In November 1971, in the midst of a dialogue about India-Pakistan tensions with Kissinger and Secretary of State William Rogers, after Rogers talked about reprimanding Gandhi, the President blurted, “I don’t know how they reproduce!”
Bass writes within the NYT piece that whereas Kissinger has portrayed himself as being above the racism of the Nixon White House, the tapes present “him joining in the bigotry, though the tapes cannot determine whether he truly shared the president”s prejudices or was just pandering to him.”
For occasion, on June 3, 1971, Kissinger was “indignant” on the Indians because the nation sheltered hundreds of thousands of Bengali refugees who had fled the Pakistan Army. Kissinger blamed the Indians for inflicting the refugee circulate after which condemned Indians as a complete, as he stated, “They are a scavenging people.”
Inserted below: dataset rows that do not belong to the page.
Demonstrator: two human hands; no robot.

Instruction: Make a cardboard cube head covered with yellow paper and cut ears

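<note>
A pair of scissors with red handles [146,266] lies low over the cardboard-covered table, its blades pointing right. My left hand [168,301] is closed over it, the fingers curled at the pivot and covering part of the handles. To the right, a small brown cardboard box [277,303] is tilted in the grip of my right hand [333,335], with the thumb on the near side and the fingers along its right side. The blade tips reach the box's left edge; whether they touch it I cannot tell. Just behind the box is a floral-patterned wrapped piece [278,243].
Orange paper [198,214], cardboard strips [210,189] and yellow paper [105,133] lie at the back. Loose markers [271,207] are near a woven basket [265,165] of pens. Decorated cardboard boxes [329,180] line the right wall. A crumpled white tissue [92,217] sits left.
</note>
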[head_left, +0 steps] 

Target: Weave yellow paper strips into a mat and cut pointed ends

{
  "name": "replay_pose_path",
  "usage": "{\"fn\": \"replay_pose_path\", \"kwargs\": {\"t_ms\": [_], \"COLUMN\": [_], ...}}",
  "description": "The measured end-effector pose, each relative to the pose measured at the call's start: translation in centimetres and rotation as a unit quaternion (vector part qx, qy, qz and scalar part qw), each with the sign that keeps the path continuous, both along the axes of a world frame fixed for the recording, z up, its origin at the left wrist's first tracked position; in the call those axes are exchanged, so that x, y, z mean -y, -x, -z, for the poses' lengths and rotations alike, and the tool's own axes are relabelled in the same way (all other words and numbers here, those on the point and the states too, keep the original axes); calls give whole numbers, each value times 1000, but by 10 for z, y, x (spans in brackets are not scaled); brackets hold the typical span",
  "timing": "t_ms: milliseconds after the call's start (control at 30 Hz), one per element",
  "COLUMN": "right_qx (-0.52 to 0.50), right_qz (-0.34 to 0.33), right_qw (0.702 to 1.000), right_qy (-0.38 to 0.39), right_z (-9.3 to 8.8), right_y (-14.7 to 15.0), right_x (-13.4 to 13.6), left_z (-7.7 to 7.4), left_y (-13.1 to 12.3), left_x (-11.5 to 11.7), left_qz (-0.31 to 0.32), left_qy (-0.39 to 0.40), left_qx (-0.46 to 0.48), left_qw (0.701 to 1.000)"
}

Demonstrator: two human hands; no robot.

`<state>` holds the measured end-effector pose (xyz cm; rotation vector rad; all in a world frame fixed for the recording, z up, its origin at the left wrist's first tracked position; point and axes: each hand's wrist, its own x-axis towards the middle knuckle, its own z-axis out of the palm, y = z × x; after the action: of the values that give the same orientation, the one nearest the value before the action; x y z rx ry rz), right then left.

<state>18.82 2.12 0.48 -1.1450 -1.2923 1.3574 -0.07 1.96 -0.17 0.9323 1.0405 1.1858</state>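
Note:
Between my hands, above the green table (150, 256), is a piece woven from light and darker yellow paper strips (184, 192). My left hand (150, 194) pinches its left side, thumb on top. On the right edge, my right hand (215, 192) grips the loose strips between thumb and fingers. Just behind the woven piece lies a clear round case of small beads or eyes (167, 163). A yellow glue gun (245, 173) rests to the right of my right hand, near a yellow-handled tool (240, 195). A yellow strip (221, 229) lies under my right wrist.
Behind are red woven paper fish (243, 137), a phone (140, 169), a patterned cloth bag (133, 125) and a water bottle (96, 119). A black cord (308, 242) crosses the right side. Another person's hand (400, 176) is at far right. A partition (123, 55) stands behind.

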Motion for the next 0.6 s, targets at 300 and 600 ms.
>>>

At one pint, Kissinger had stated Indians are “superb flatterers” and “are masters at flattery. They are masters at subtle flattery. That’s how they survived 600 years. They suck up – their great skill is to suck up to people in key positions.”
Nixon had even been livid along with his ambassador to India Kenneth Keating, who two days earlier had confronted Nixon and Kissinger within the Oval Office, calling Pakistan’s crackdown “almost entirely a matter of genocide.” Bass says that Nixon and Kissinger had “staunchly supported” the navy regime in Pakistan because it killed a whole bunch of 1000’s of Bengalis, with 10 million refugees fleeing into neighbouring India.
Voicing prejudices about Pakistanis, Kissinger had in August 1971 instructed Nixon that “the Pakistanis are fine people, but they are primitive in their mental structure.”
He added, “They just don’t have the subtlety of the Indians.” “These emotional displays of prejudice help to explain a foreign policy debacle,” Bass says, including that Nixon and Kissinger”s insurance policies towards South Asia in 1971 “were not just a moral disaster but a strategic fiasco on their own Cold War terms.
While Nixon and Kissinger “had some causes to favour Pakistan, an American ally which was secretly serving to to result in their historic opening to China, their biases and feelings contributed to their extreme assist for Pakistan’s murderous dictatorship all through its atrocities,” Bass said. “For a long time, Mr. Nixon and Mr. Kissinger have portrayed themselves as good practitioners of realpolitik, working a overseas coverage that dispassionately served the pursuits of the United States.
“But these declassified White House tapes confirm a starkly different picture: racism and misogyny at the highest levels, covered up for decades under ludicrous claims of national security. A fair historical assessment of Mr. Nixon and Mr. Kissinger must include the full truth, unbleeped,” Bass says. In December 2012, Bass had filed a authorized request for a compulsory declassification evaluation with the Richard Nixon Presidential Library and Museum.
The Nixon archivists launched just a few unbleeped tapes in May 2018, July 2019 and this May “after considerable wrangling”.
(Except for the headline, this story has not been edited by NDTV workers and is printed from a syndicated feed.)